> [BRIEF]: If a line in the data contains "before", copy it out.

= = = =

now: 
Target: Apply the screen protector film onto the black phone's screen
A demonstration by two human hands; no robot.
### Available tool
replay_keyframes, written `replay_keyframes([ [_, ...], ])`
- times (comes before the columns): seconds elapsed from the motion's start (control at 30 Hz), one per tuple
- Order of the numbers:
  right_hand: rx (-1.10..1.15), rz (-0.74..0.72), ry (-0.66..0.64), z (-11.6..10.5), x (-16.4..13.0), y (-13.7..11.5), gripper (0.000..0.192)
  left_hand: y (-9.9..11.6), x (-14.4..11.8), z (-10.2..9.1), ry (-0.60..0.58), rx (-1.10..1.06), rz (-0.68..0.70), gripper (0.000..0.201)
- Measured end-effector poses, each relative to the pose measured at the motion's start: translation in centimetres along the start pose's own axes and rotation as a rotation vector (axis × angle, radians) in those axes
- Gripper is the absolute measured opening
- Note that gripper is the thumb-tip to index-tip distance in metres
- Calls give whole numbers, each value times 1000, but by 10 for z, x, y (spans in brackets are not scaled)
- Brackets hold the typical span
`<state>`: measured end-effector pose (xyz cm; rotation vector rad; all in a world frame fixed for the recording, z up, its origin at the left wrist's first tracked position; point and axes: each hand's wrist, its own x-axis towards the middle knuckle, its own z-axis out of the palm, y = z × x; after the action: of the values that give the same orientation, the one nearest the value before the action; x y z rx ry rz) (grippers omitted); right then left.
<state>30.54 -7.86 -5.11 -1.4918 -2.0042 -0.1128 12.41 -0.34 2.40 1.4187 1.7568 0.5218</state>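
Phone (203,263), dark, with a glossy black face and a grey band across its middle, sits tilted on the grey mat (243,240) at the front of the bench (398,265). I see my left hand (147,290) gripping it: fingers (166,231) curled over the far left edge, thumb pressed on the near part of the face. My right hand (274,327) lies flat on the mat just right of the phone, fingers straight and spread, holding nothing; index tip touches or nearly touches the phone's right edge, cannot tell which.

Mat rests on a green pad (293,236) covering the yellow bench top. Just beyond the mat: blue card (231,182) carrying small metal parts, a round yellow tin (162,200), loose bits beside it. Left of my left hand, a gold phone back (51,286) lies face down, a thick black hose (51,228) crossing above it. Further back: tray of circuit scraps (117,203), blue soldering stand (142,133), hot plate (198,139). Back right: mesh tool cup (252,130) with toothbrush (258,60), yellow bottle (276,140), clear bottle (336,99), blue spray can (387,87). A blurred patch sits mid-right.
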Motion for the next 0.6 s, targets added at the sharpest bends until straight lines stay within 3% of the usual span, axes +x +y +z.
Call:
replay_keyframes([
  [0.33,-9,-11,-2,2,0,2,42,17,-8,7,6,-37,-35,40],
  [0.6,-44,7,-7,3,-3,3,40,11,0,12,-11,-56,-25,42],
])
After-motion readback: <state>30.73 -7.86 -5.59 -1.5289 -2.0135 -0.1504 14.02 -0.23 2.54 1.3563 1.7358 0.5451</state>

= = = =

> [THE COMPLETED TASK]:
- times (comes before the columns): seconds elapsed from the motion's start (control at 30 Hz), one per tuple
`<state>`: measured end-effector pose (xyz cm; rotation vector rad; all in a world frame fixed for the recording, z up, its origin at the left wrist's first tracked position; point and axes: each hand's wrist, its own x-axis towards the middle knuckle, its own z-axis out of the palm, y = z × x; after the action: of the values that give the same orientation, the one nearest the value before the action; x y z rx ry rz) (grippers omitted); right then left.

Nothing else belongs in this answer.